Brief:
Go through the listing and copy each line that has the string "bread" in it.

Data below:
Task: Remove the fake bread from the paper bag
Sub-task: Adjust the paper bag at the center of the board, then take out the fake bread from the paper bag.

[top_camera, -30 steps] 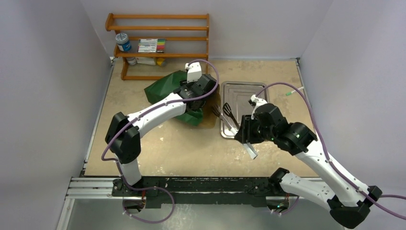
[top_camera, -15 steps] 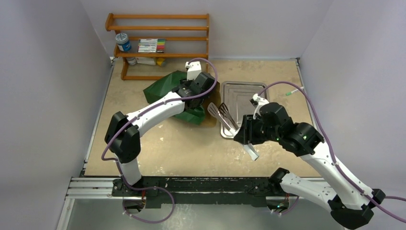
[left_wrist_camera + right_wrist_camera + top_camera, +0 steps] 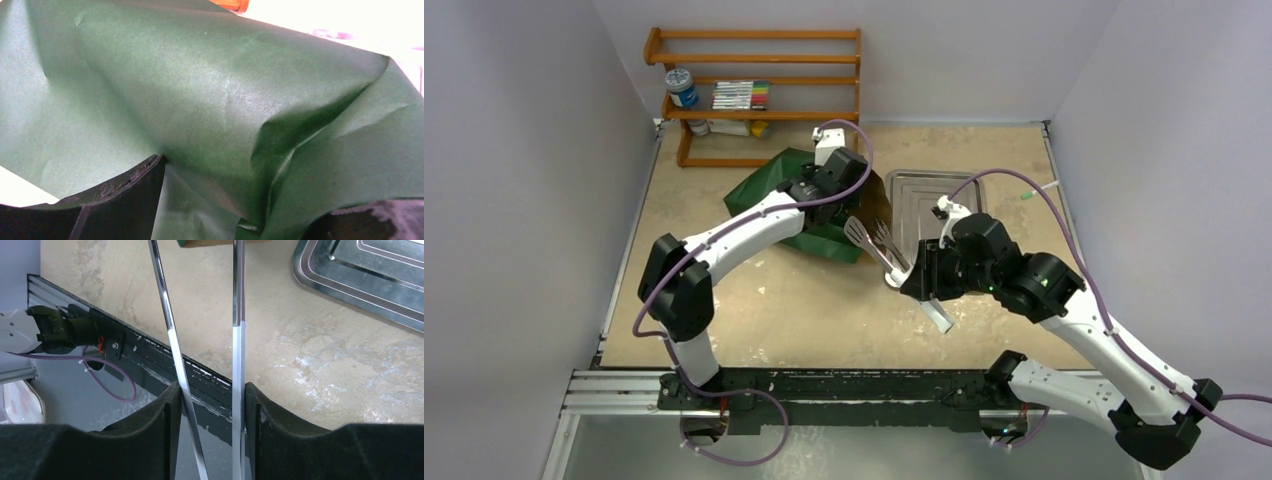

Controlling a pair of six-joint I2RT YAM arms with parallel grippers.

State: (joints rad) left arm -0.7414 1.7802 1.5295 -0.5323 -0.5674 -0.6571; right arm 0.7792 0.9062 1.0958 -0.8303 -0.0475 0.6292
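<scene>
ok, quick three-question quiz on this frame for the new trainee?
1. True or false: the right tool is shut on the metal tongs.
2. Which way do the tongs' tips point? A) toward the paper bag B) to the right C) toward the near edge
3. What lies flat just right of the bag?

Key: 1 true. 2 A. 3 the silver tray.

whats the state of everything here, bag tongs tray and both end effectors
paper bag, lying on its side, crumpled
metal tongs, held up, arms apart, nothing between the tips
metal tray, lying flat, visible part bare
left end effector, fingers apart against the paper bag, grip unclear
right end effector, closed on the metal tongs
</scene>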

Exercise solution:
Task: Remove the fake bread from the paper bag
Sub-task: Adjust the paper bag at the center of the board, then take out the fake bread from the paper bag.

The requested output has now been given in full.